Task instructions: Among the entries below, one line contains "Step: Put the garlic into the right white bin" and another contains "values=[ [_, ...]". Transcribe those two lines and every line between them, exactly.
#### Material for this task
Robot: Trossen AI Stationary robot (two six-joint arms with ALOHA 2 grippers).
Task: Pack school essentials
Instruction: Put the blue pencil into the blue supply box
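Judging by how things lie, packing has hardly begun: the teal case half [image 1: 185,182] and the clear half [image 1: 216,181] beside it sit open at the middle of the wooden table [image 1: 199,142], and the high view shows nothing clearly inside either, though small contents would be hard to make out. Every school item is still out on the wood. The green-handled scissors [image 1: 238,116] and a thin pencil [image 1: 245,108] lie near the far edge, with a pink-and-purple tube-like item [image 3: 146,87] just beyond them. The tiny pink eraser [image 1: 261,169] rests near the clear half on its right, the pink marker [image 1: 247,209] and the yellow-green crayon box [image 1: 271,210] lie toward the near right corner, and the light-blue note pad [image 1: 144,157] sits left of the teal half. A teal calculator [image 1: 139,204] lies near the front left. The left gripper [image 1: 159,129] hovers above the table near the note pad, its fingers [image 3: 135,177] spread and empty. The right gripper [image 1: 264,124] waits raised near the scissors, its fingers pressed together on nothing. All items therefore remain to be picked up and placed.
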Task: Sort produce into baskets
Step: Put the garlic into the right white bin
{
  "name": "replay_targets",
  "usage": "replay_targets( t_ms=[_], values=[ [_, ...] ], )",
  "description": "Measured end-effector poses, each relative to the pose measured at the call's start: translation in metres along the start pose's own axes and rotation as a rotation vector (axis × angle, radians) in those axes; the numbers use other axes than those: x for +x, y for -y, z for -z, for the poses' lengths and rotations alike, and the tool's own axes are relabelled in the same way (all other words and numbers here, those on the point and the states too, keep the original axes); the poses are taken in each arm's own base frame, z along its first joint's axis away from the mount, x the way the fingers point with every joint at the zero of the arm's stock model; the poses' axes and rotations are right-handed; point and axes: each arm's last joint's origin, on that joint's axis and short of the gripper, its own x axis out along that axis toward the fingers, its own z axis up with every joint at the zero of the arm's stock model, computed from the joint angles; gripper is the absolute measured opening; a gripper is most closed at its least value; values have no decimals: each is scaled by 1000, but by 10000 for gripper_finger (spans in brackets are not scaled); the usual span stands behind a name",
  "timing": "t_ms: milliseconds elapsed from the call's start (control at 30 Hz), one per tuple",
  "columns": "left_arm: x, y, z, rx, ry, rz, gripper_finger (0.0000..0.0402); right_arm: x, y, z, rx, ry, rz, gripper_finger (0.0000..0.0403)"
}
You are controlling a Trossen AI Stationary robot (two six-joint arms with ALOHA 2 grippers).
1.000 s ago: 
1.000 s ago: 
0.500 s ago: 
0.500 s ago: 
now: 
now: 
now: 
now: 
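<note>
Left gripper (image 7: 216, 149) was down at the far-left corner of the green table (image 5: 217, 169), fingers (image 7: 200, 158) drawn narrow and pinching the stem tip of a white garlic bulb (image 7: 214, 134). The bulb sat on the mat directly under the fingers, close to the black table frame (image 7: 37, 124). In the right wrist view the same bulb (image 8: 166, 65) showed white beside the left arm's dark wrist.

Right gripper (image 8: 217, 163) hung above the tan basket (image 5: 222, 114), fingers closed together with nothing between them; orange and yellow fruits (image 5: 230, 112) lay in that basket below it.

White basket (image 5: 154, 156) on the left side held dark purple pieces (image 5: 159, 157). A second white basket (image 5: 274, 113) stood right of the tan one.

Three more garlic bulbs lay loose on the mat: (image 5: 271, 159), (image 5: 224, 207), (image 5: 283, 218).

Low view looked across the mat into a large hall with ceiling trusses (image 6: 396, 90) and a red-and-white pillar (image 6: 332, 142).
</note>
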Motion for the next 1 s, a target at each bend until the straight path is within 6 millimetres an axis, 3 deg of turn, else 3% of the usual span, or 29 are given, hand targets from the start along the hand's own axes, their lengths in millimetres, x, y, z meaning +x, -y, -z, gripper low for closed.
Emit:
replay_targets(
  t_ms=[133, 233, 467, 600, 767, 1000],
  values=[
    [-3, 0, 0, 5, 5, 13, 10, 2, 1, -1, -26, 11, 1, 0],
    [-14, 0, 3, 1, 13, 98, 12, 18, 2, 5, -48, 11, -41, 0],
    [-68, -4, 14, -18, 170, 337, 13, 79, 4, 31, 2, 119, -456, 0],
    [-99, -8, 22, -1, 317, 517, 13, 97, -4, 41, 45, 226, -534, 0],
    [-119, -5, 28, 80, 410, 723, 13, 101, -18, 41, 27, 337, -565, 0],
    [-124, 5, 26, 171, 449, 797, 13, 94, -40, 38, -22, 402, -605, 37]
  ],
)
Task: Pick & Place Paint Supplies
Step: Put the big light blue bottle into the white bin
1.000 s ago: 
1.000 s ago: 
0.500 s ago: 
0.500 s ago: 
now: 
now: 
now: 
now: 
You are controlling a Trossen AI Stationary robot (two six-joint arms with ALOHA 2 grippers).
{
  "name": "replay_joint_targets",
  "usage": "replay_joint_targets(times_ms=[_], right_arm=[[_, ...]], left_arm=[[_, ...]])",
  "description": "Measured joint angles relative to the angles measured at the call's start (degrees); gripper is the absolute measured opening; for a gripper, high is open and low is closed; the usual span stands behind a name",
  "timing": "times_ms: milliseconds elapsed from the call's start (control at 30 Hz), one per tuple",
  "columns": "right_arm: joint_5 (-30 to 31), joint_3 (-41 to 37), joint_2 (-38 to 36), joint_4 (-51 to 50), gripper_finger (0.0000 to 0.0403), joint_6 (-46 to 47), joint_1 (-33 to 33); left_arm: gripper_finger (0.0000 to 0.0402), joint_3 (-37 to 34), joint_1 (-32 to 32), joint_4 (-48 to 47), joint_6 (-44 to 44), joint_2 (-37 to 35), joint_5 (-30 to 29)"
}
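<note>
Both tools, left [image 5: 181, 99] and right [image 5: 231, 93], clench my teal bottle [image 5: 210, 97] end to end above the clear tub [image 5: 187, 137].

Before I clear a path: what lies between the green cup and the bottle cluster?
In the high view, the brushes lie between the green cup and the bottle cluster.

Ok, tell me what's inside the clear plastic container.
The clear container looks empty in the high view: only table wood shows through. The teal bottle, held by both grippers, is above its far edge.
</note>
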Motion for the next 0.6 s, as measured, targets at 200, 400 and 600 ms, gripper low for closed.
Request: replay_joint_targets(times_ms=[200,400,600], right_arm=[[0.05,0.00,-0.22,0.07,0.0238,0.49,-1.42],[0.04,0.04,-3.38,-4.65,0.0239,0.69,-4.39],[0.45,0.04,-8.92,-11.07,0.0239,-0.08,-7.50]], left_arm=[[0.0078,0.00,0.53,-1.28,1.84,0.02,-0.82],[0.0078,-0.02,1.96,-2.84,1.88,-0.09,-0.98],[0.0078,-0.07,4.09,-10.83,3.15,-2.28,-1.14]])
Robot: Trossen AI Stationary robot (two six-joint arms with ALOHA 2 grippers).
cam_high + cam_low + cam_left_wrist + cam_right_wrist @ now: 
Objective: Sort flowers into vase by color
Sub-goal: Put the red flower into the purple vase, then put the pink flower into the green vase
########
Reply to the task:
Step: Put the garlic into the right white bin
{
  "name": "replay_targets",
  "usage": "replay_targets( t_ms=[_], values=[ [_, ...] ], )",

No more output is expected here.